I am working on a CNN classification problem:
Using CNN to classify audio emotions into 6 classes (anger, disgust, fear, happy, sad, neutral). I am using the EMODB dataset, and the input features are Fourier transforms [256*36]. And my CNN network has 3-4 convolutional layers with max-pooling to each conv, plus one fully connected layer. But the learning curve shows a large gap between training and validating loss, indicating severe overfitting. And the best validating accuracy I can get is always between 75% to 80%.
learning curve Here is one of the learning curve I got. The black and blue ones are training accuracy and loss, respectively. The other two for validation accuracy and loss. The validation result just don't improve anymore even when the training loss goes to 0.

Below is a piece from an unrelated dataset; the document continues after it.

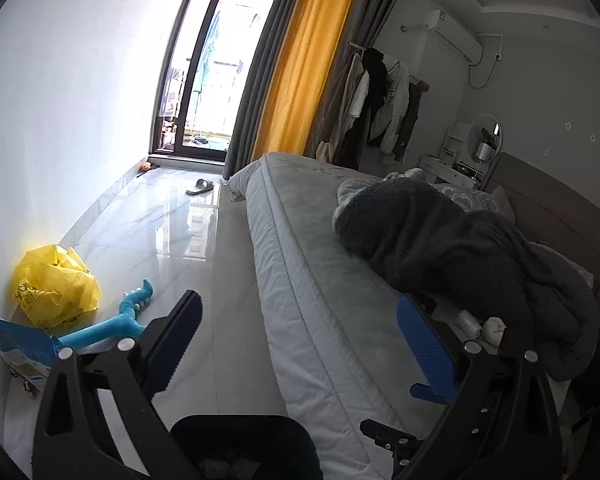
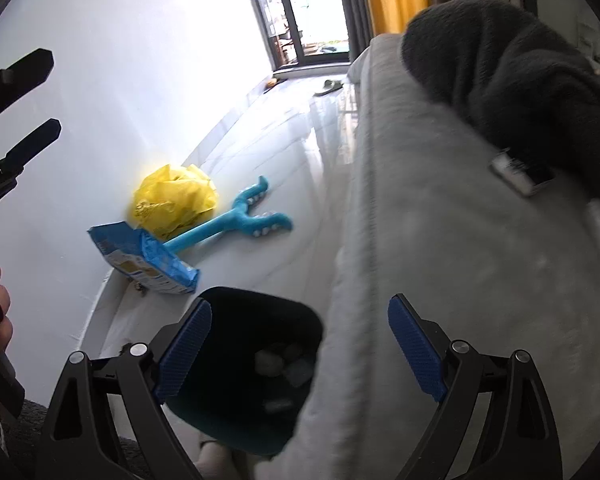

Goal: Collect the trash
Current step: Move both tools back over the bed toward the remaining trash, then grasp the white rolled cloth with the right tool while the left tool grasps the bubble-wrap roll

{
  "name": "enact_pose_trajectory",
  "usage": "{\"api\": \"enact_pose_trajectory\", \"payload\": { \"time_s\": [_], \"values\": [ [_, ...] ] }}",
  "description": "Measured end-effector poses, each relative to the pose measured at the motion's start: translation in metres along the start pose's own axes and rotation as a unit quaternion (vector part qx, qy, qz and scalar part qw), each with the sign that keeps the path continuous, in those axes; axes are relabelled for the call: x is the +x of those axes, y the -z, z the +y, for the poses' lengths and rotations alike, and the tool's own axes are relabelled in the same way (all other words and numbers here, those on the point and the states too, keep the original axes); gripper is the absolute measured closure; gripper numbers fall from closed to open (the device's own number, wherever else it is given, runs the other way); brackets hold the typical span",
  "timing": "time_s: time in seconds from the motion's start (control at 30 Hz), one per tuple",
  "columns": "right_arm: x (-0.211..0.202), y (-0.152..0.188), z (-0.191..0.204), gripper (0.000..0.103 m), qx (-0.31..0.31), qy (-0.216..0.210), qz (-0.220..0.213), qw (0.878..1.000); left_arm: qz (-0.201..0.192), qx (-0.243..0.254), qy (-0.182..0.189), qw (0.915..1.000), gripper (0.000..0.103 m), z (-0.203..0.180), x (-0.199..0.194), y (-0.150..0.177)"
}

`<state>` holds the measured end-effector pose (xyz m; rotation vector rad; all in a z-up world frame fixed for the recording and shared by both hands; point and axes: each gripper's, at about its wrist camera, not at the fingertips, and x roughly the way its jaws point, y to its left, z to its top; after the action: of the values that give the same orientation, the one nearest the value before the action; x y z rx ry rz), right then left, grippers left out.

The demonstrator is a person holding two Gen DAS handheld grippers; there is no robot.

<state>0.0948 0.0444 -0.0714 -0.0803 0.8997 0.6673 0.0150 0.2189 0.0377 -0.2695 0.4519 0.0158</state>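
**Both claws hanging released over the bin beside the bed**

From the left wrist, the left claw (image 1: 300, 340) is hanging spread wide and holding nothing, straddling the mattress edge of the bed (image 1: 300, 216). Trash is lying in two places. A crumpled yellow bag (image 1: 55, 284) and a blue snack packet (image 1: 19, 344) are sitting on the floor (image 1: 171, 232) against the wall, touching a blue toy rake (image 1: 111, 324). A white wad of tissue (image 1: 496, 330) and a clear wrapper (image 1: 468, 322) are resting on the bed, just beside the dark blanket (image 1: 460, 248).

From the right wrist, the right claw (image 2: 300, 352) is likewise gaping and carrying nothing, hovering over the dark bin (image 2: 259, 360), which is already holding a few pale scraps. A phone (image 2: 520, 178) is lying at the blanket's edge, near the bed trash.

All of it is looking light and soft: the bag and tissue will likely crush under the pads, so a pinch across a raised fold should suit. The packet's film may be slippery; its crimped end seems safest. The floor is offering open room, though the wall is hemming the bag in, and the mattress edge is crowding the bin.
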Motion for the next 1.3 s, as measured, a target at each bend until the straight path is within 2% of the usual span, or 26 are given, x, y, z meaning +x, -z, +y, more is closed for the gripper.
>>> {"api": "enact_pose_trajectory", "payload": {
  "time_s": [0.3,0.77,1.0,1.3],
  "values": [
    [-0.034,-0.013,-0.072,0.012,0.026,0.051,-0.038,0.998,0.025,0.023,0.034,0.9988,0.004,-0.052,0.039,0.005],
    [-0.079,-0.011,-0.174,0.012,0.058,0.122,-0.066,0.989,0.072,0.045,0.078,0.9933,0.004,-0.120,0.099,0.015],
    [-0.086,-0.004,-0.219,0.012,0.076,0.146,-0.063,0.984,0.112,0.047,0.097,0.9879,0.004,-0.149,0.127,0.025],
    [-0.099,0.014,-0.259,0.012,0.052,0.183,-0.047,0.981,0.156,0.056,0.121,0.9786,0.004,-0.188,0.152,0.042]
  ]
}}
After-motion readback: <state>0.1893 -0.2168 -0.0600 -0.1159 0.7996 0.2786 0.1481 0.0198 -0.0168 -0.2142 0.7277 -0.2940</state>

I have tried to augment my data set, add 50% dropout to the fc layer, add l2 regularization to the fc layers, and use learning rate decay policy (as 'inv' in caffe). But the gap still remains.
Is it because my dataset is too small?
I have around 500 audios in total, and extend it to around 6,000 samples. But when I increased my data to 15,000, the gap is still large. Is 15,000 still a small dataset for CNN?
Would it be because that the data augmentation process introduced error?
My original dataset consists of around 500 audios of different lengths, ranging from 1s to 6s. So I just randomly extracted samples of 1.2s. The longer the durations is, the more samples I get. And I can have more than 15,000 samples for training now. I was thinking that for long audios, a sample of 1.2s will lose too much information, and may not be able to represent the feature of the corresponding emotions. But this is the best method I can come up with, because I cannot use RNN or HMM to deal with the data for some reason.
Would it be possible that my feature computation went wrong? (Even though I have check it several times) I have also tried MFSC features [120*40], but the two feature set have similar overfitting problem..
Or is it because my network is not good enough? I thought more complicated networks will introduce more overfitting.. But the simple ones didn't show good performance.
Even though I list many reasons for the overfitting, I cannot figure out which ones are the real factors that influenced the performance. Is there any way to know which part went wrong? Or any advice to reduce overfitting?
Thank you!